• To do
Everything in the data below is to be reproduced without any deviation.

• Dataset section
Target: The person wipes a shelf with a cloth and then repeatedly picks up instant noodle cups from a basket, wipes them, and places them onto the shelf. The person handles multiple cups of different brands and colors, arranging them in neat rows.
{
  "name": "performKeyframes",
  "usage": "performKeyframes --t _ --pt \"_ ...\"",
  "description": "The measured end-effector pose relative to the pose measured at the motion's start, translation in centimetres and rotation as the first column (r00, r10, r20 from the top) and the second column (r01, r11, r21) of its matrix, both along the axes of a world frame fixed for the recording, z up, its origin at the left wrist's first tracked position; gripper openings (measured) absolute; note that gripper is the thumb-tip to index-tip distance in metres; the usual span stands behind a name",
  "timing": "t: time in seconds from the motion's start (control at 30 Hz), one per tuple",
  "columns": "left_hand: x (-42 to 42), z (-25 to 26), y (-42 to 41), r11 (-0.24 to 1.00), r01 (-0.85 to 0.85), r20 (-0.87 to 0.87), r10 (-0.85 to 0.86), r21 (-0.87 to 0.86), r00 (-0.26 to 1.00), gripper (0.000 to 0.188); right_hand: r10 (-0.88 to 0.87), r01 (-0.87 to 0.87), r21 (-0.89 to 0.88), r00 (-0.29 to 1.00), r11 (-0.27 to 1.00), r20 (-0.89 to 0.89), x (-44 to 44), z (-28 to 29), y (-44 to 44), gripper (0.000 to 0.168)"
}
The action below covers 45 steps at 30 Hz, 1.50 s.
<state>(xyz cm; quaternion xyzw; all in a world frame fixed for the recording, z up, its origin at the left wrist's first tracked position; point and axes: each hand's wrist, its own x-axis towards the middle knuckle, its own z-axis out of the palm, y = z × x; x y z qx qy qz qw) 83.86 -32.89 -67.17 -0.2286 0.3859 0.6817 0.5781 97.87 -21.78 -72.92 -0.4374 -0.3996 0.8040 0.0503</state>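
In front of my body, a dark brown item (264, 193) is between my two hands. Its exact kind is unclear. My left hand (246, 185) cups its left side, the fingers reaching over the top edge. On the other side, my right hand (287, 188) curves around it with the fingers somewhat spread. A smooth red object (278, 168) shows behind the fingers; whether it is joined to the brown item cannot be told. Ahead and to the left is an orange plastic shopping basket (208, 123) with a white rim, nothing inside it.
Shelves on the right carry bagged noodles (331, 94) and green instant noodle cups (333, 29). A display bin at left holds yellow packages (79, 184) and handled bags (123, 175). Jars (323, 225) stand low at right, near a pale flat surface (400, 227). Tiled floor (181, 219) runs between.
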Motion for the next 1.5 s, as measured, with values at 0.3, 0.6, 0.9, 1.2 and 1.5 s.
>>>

• Answer area
Target: The person wipes a shelf with a cloth and then repeatedly picks up instant noodle cups from a basket, wipes them, and places them onto the shelf. The person handles multiple cups of different brands and colors, arranging them in neat rows.
{
  "name": "performKeyframes",
  "usage": "performKeyframes --t _ --pt \"_ ...\"",
  "description": "The measured end-effector pose relative to the pose measured at the motion's start, translation in centimetres and rotation as the first column (r00, r10, r20 from the top) and the second column (r01, r11, r21) of its matrix, both along the axes of a world frame fixed for the recording, z up, its origin at the left wrist's first tracked position; gripper openings (measured) absolute; note that gripper is the thumb-tip to index-tip distance in metres; the usual span stands behind a name",
  "timing": "t: time in seconds from the motion's start (control at 30 Hz), one per tuple",
  "columns": "left_hand: x (-42 to 42), z (-25 to 26), y (-42 to 41), r11 (-0.24 to 1.00), r01 (-0.85 to 0.85), r20 (-0.87 to 0.87), r10 (-0.85 to 0.86), r21 (-0.87 to 0.86), r00 (-0.26 to 1.00), gripper (0.000 to 0.188); right_hand: r10 (-0.88 to 0.87), r01 (-0.87 to 0.87), r21 (-0.89 to 0.88), r00 (-0.29 to 1.00), r11 (-0.27 to 1.00), r20 (-0.89 to 0.89), x (-44 to 44), z (-28 to 29), y (-44 to 44), gripper (0.000 to 0.168)"
}
The action below covers 45 steps at 30 Hz, 1.50 s.
<state>(xyz cm; quaternion xyzw; all in a world frame fixed for the recording, z up, its origin at the left wrist's first tracked position; point and axes: each hand's wrist, its own x-axis towards the middle knuckle, its own z-axis out of the palm, y = z × x; x y z qx qy qz qw) 83.86 -32.89 -67.17 -0.2286 0.3859 0.6817 0.5781 97.87 -21.78 -72.92 -0.4374 -0.3996 0.8040 0.0503</state>
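In front of my body, a dark brown item (264, 193) is between my two hands. Its exact kind is unclear. My left hand (246, 185) cups its left side, the fingers reaching over the top edge. On the other side, my right hand (287, 188) curves around it with the fingers somewhat spread. A smooth red object (278, 168) shows behind the fingers; whether it is joined to the brown item cannot be told. Ahead and to the left is an orange plastic shopping basket (208, 123) with a white rim, nothing inside it.
Shelves on the right carry bagged noodles (331, 94) and green instant noodle cups (333, 29). A display bin at left holds yellow packages (79, 184) and handled bags (123, 175). Jars (323, 225) stand low at right, near a pale flat surface (400, 227). Tiled floor (181, 219) runs between.
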Motion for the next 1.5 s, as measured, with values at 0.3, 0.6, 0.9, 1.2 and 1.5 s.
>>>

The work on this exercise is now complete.